Unnamed: 0,Text,Label
8,So much fun,Positive
9,"Great product, would recommend",Positive
10,My grandson loved it,Positive
11,My mother really enjoyed the gift,Positive
12,Great purchase!,Positive


In [6]:
# Extract the word into a set of words.
def extract_words(document):
    return set(
        word.lower() for word in nltk.word_tokenize(document)
        if any(c.isalpha() for c in word)
    )

In [7]:
# Create all the words
# 
words = set()

for line in data["Text"].to_list():
    words.update(extract_words(line))

In [9]:
#words # set of words

In [12]:
# Adding features to words
# : to figure out 리뷰가 positive or negative
features = []
for _, row in data.iterrows():
    #print(row) # row : text and label
    #print(row["Text"], row["Label"])
    features.append(({word: (word in row["Text"]) for word in words}, row["Label"]))
    
    # word in row["text"]: take all the words in the text as a set.
    # for word in words: take all the words in "words"

In [13]:
# features takes the words and put a truth statement if it's in  there.
# 단어가 있는지 없는지 truth statement로 나타낸다.
features[0]

({'work': False,
  'so': False,
  'bad': False,
  'much': False,
  'better': False,
  'enjoyed': False,
  'purchase': False,
  'way': False,
  'gift': False,
  'great': False,
  "n't": False,
  'experience': False,
  'what': False,
  'buy': False,
  'was': False,
  'product': False,
  'worth': True,
  'of': False,
  'kind': False,
  'did': False,
  'we': False,
  'cheap': False,
  'it': True,
  'mother': False,
  'recommend': False,
  'overpriced': False,
  'not': False,
  'my': False,
  'get': False,
  'you': False,
  'expected': False,
  'been': False,
  'with': False,
  'grandson': False,
  'loved': False,
  'could': False,
  'the': False,
  'have': False,
  'really': False,
  'for': False,
  'would': False,
  'fun': False,
  'this': False},
 ' Negative')

In [14]:
# Creating and using classifier
classifier = nltk.NaiveBayesClassifier.train(features)

In [18]:
# s = input() # sentence
s = "this was great"
# same structure with the above one but this one is for sentence 's'

# word in extract_words(s) : extract all the words from sentence 's'
feature = {word: (word in extract_words(s)) for word in words}
result = classifier.prob_classify(feature)

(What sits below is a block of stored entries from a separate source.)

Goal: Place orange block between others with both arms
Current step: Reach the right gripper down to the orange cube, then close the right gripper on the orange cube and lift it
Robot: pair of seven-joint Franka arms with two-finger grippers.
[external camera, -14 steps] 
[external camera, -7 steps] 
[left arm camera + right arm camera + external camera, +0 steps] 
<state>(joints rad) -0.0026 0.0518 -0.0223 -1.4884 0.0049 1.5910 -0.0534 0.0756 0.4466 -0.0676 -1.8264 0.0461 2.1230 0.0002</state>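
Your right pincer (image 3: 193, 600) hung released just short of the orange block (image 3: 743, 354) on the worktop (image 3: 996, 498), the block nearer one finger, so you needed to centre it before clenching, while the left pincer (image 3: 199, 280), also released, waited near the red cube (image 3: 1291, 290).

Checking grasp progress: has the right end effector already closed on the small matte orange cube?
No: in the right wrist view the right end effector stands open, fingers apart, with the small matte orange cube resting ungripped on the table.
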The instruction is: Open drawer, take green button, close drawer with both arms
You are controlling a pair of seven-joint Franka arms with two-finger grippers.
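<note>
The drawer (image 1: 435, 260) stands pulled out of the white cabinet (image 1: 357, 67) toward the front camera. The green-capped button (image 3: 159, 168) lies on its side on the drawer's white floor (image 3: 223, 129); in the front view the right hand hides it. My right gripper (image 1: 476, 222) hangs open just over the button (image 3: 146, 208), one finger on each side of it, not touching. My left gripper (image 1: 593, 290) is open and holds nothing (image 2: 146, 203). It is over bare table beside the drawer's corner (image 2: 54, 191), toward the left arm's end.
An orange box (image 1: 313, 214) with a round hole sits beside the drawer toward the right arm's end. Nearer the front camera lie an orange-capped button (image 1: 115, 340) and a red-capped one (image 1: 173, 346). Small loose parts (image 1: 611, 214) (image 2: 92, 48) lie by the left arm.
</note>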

for key in result.samples():
    print(key, result.prob(key))

 Negative 0.10747100603951773
 Positive 0.8925289939604821


In [None]:
# "this was great"
# Negative 0.10747100603951773: the probability of being negative is 10%
# Positive 0.8925289939604821: the probability of being positive is 89%

# You need to use the words that are in our dictionary.